# WHAT IS BEING ASKED:
Below are some records. Print exactly the lines between the one holding "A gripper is" and the one holding "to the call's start", inclusive, and nothing else.

# MATERIAL FOR THIS EXERCISE:
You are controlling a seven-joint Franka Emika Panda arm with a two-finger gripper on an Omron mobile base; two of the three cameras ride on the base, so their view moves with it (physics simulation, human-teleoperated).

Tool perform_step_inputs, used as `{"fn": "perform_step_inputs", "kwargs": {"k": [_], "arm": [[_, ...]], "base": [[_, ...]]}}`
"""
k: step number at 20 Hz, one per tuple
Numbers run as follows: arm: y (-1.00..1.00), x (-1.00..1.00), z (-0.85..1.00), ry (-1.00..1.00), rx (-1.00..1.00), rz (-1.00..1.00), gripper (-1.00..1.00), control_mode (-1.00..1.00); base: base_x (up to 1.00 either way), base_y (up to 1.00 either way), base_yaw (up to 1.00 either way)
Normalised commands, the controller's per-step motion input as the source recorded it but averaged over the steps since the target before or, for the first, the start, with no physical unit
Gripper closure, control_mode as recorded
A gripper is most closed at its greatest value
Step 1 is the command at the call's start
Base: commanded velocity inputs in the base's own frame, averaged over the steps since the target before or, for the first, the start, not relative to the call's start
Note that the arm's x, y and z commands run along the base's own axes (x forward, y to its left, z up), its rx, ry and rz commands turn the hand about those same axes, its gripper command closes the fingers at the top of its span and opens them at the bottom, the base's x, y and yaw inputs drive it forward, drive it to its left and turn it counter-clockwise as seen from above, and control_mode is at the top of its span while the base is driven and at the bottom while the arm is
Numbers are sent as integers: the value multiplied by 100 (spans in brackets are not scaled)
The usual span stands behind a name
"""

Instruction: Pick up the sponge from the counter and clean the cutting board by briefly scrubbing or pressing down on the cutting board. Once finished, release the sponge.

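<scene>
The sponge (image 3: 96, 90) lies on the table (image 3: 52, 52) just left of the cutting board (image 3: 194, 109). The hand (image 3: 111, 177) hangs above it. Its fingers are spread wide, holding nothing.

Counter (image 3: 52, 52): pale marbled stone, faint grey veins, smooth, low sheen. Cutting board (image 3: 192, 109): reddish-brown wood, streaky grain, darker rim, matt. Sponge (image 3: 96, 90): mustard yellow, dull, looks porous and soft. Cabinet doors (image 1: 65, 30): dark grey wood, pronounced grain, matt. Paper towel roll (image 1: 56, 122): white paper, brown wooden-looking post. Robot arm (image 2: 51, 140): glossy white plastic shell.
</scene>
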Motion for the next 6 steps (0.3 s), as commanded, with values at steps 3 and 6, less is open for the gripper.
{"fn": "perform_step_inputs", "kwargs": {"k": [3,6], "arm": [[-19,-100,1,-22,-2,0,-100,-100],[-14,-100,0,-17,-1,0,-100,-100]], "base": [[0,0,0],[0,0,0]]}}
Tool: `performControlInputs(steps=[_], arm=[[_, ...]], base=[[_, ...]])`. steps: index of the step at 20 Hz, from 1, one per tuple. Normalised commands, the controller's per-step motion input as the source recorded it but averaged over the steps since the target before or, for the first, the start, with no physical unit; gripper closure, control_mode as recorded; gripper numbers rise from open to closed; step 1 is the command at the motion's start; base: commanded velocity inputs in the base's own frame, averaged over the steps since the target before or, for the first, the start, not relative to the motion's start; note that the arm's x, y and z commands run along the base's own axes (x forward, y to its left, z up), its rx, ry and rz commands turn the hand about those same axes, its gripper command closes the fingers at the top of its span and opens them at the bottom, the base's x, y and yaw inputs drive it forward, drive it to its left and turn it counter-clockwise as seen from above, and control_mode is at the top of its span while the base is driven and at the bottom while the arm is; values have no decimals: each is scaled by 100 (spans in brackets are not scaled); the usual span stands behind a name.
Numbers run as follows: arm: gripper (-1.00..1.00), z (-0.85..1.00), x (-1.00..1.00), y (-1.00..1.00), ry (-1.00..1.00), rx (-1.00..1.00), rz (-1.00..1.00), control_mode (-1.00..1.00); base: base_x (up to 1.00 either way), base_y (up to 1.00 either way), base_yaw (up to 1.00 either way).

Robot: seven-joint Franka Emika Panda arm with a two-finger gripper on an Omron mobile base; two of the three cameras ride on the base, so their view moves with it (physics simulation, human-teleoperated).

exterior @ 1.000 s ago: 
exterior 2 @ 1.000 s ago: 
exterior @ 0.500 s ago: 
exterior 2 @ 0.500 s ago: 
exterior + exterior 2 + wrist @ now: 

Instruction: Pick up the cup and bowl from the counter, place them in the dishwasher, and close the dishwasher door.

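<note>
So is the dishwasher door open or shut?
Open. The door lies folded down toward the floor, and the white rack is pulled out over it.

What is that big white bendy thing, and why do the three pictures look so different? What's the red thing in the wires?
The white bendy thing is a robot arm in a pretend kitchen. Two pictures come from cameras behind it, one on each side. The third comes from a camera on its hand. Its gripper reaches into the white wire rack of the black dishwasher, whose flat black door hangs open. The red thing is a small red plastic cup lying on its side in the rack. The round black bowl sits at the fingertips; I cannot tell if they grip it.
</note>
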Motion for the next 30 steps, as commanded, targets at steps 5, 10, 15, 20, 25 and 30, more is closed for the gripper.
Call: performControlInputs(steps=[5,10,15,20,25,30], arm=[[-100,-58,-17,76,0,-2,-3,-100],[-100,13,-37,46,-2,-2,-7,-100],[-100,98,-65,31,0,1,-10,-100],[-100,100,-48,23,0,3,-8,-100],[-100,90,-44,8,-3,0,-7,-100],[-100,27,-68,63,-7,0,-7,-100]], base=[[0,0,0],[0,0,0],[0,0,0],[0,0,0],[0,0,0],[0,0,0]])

# EXERCISE RESPONSE:
A gripper is most closed at its greatest value
Step 1 is the command at the call's start
Base: commanded velocity inputs in the base's own frame, averaged over the steps since the target before or, for the first, the start, not relative to the call's start

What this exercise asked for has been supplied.